I have been reading the paper "Coherent orientations for periodic orbits problems in symplectic geometry" by Floer and Hofer, trying to understand how we can orient the moduli spaces that appear in Floer Homology in a way that is coherent.

So to do this we first fix on the problem on considering the Fredholm operators of the form $$L=\partial_s+J_0\partial_t + S_L(s,t)$$ that are asymptotically stable and we try to see how the orientations of their determinant bundles induce an orientation on $$L\#_{\rho} K$$ for a specific choice of $$\rho$$.

Now the part that I am having some trouble with is the associativity part. They say that to prove this it's analogous to what was done to proving that the induced orientation doesn't depend on the choice of constant asymptotically operator, provided that they have the same limit operators. This is done by using an homotopy argument. Now I am not sure how one can do something similar to this to prove associativity.
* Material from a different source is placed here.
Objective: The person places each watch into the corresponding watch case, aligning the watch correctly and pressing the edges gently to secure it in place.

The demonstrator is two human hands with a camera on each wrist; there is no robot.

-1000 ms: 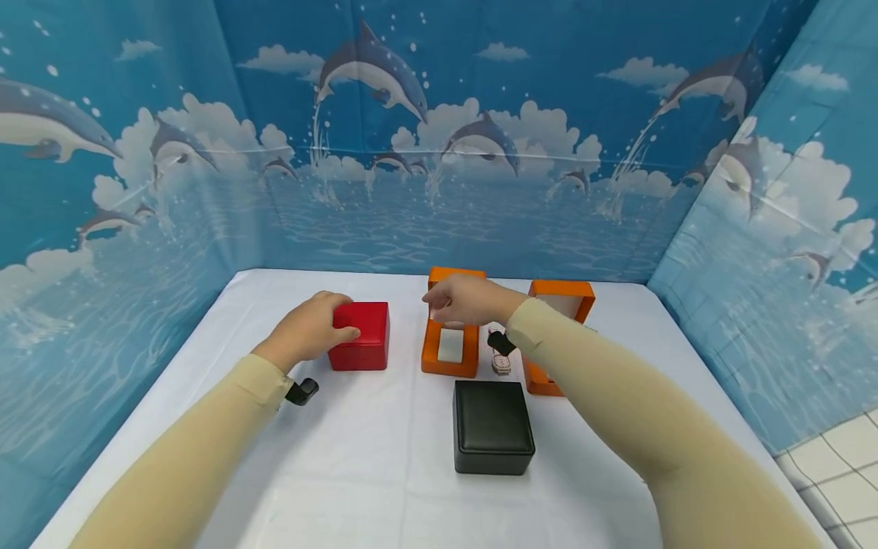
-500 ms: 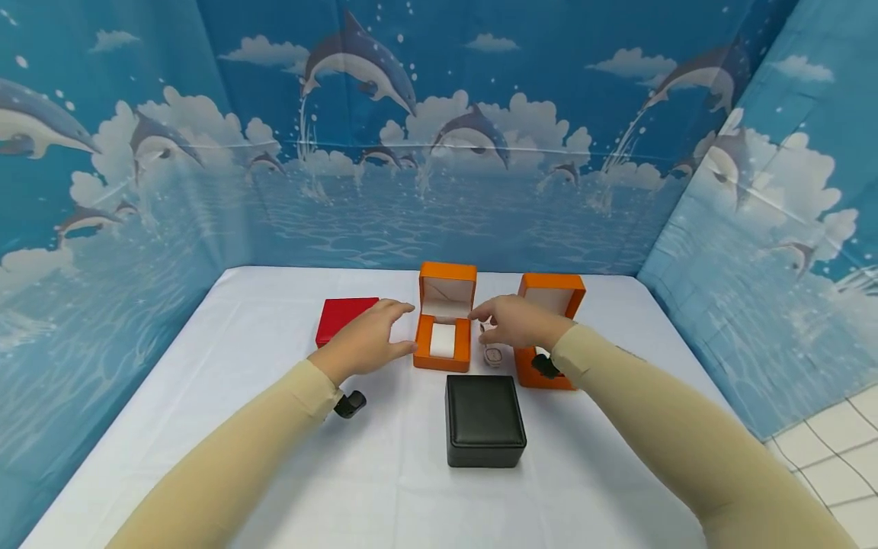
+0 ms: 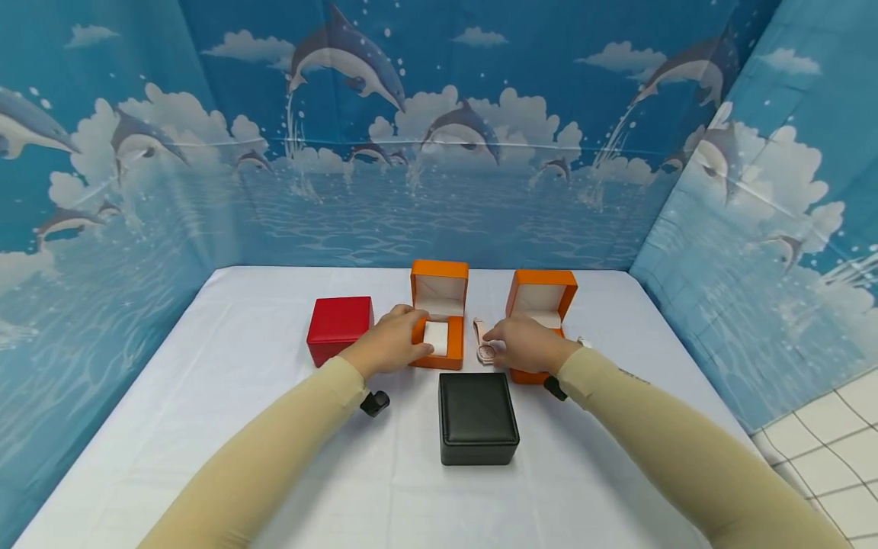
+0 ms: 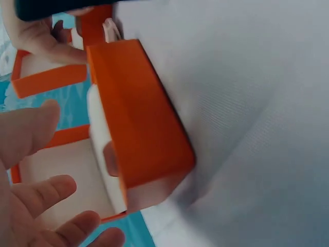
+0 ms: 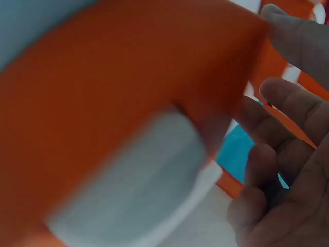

My idea was to just use the fact that $$\text{Det}((L\#_{\rho_0} K)\#_{\rho_1} M) \cong \text{Det}(L\#_{\rho_0} K)\otimes \text{Det}(M)\cong (\text{Det}(L)\otimes \text{Det}(K))\otimes \text{Det}(M)$$ and then use the associativity of the tensor product. However here the argument is not similar to the previous one, hence I am not sure this is correct. Also this would be a lot simpler, and hence I would assume that if this was correct it would be mentioned that this works.

Also in Schwarz's book Morse homology, he mentions how one can prove associativity, and it's using an homotopy argument, however I would like to understand why this method wouldn't work.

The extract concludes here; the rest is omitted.